From the material below, retype exactly the lines that begin at the line with "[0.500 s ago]" and end after the line with "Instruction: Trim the"; pictures stay out of the copy.

*** SUPPLIED DATA ***

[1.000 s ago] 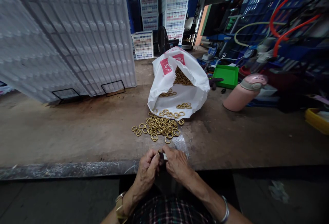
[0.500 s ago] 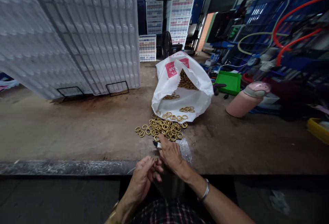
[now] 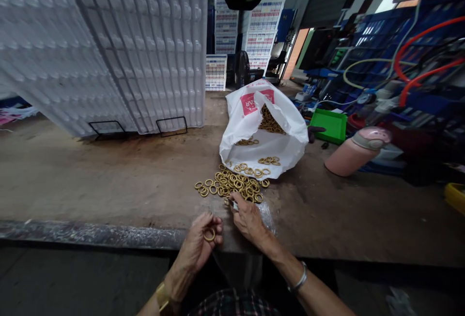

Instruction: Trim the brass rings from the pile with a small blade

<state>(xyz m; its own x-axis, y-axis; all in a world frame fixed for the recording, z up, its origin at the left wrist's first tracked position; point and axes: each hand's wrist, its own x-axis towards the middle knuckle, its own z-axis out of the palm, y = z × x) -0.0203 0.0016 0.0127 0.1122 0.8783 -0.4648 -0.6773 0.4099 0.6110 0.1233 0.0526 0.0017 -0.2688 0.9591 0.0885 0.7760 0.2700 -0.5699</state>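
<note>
A: Where's the pile of brass-coloured rings [image 3: 238,184] placed relative to the hands?

B: Straight ahead of both, on the table [image 3: 145,180], spilled at the mouth of the white bag [image 3: 234,125]. It's spread wider side to side than front to back. No long axis is given by the rings themselves, they're just round.

A: Which hand is nearer?

B: The right hand [image 3: 249,218], easily. It's placed at the pile's near edge, fingers bent in, with a small pale item [image 3: 235,205] pinched there, mostly covered. Whether a ring is gripped too can't be told.

A: And the left?

B: The left hand [image 3: 198,243] is held further back, near the table's front edge, fingers loosely half curled. A single ring [image 3: 209,241] is held there, its round face turned to view.
</note>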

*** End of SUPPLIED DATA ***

▸ **FINISHED EXERCISE**:
[0.500 s ago] 
[now] 

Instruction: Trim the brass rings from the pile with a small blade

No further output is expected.